Finalize Dataset
Overview
Once a dataset has been created and labeled, it must be finalized before it can be used for model training. Finalizing locks the dataset’s configuration and ensures that data, classes, and spectral settings are consistent across all training and validation stages.
This page outlines the recommended process for validating, organizing, and reviewing your dataset before finalization.
Configure Dataset Settings
Before finalizing, confirm that all configuration options are correct and complete.
- Sensor: Select the correct sensor configuration used during data acquisition.
- Wavelengths: Verify that the wavelength range matches the spectral region of interest.
- Classes: Ensure all relevant labeled categories are included.
- Label only target classes relevant to your task.
- Add an “Other” or “Background” class to capture non-target spectra that may appear during production.
- Reference Spectra (Optional): Attach reference spectra for each class if using unmixing or target detection models.
- Max Pixels per Class (Optional): Limit the number of pixels per class to control dataset size and maintain balance.
- Tip: Start with a pilot dataset of roughly 50,000 training pixels and 5–10,000 validation/test pixels to enable quick iteration and early feedback.
Validate Data
Open the Data tab and verify that all data files are compatible with the dataset’s configuration.
A file is compatible when:
- The sensor and wavelengths match (or can be resampled).
- The processing level (reflectance or radiance) matches the dataset.
- Labels are finalized and correctly assigned.
If any file is incompatible, hover over it to see the reason and make the necessary adjustments before proceeding.
Organize Training, Validation, and Test Sets
Organize your data into the three buckets used during training.
- Add Data: Drag and drop files into the Training, Validation, and Test boxes.
- Automatic Splitting:
- Set Data Assignment Method = Automatic and adjust the split ratio slider.
- The split can be made by pixel (randomly across each class) or by label (entire labels assigned to one bucket).
- Pixel: All labels appear in both sets.
- Label: Each label appears in only one set (Training or Validation).
Validation and Test Buckets
- Validation Set: Whenever possible, create a dedicated validation set rather than relying only on automatic splits. This allows early detection of overfitting and helps measure generalization.

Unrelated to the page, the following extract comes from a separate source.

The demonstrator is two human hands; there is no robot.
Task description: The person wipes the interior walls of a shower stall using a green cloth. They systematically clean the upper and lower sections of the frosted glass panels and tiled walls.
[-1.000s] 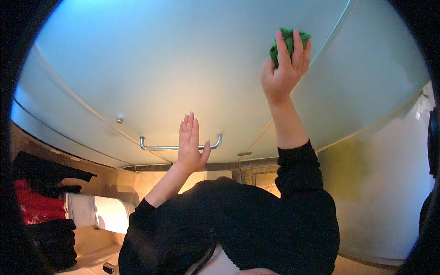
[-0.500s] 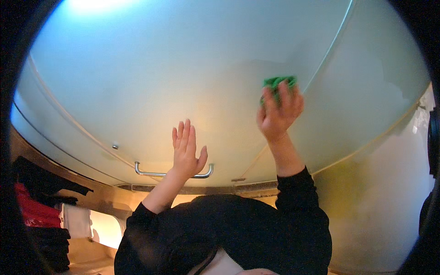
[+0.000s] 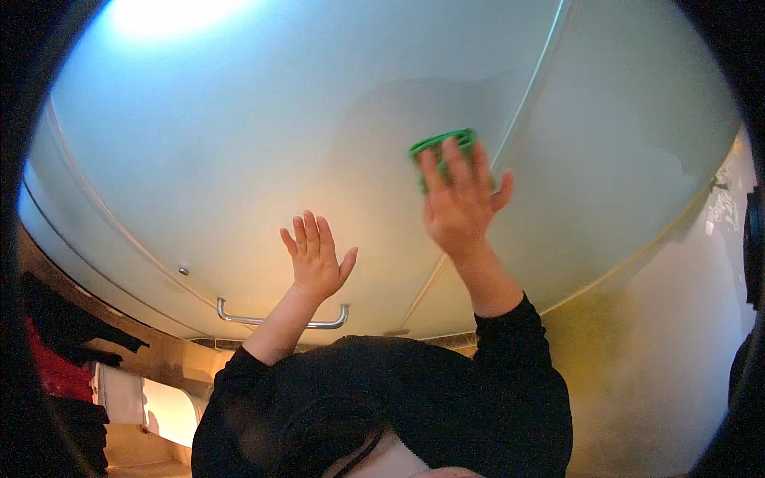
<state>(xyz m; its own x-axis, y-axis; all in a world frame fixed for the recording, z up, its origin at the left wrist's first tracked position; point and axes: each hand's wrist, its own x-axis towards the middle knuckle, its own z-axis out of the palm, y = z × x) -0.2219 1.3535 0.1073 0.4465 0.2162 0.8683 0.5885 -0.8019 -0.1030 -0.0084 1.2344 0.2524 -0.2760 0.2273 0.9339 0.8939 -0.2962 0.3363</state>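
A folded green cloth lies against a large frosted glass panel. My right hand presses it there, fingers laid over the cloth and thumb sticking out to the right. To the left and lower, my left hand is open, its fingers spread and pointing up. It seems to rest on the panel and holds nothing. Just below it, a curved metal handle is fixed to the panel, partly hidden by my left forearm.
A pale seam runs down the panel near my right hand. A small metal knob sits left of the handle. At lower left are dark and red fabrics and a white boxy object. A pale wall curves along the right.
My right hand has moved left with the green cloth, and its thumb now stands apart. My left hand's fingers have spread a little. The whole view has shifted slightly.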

- Test Set: Choose test data from conditions that mirror production, such as conveyor-belt or on-site scans rather than lab samples. Partial labeling is acceptable at first but should expand over time to include all classes.
Review Dataset Balance and Spectral Consistency
Use the Analyze Dataset feature on the Overview tab to review class balance, spectral separation, and overall consistency. These checks help confirm that your dataset is representative of production data and ready for stable model training.
Average Class Spectral Signatures
Displays the mean spectral curve for each class.
- Distinct curves → strong class separability and reliable labeling.
- Overlapping curves → similar materials, mixed pixels, or labeling inconsistencies.
Pixel Count Distribution
Shows the number of pixels per class.
- Balanced distributions reduce bias toward dominant classes.
- Large imbalances can lower accuracy for underrepresented materials.
- Add samples or adjust pixel limits if necessary.
PCA Plots
Principal Component Analysis (PCA) plots project spectral data into two dimensions to visualize diversity and consistency across Training, Validation, and Test buckets.
How to interpret:
- Each point = one pixel, colored by class.
- Distinct clusters → good spectral separation and high-quality data.
- Overlap → similar spectra or label confusion.
- Consistent distribution across buckets → balanced sampling; major shifts suggest sampling bias or acquisition differences.
- Outliers → potential noise or mis-labeled pixels.
Tip: Aim for similar cluster patterns and density across all PCA plots. Consistent shapes indicate your data buckets represent the same spectral distribution.
Finalize the Dataset
When all settings are correct and the dataset passes analysis checks:
Confirm that:
- Spectral signatures are distinct.
- Pixel counts are balanced across classes.
- PCA distributions are consistent across buckets.
Then click Finalize Dataset.
Once finalized, the dataset’s configuration becomes locked and it will be marked as Ready, allowing you to begin model training.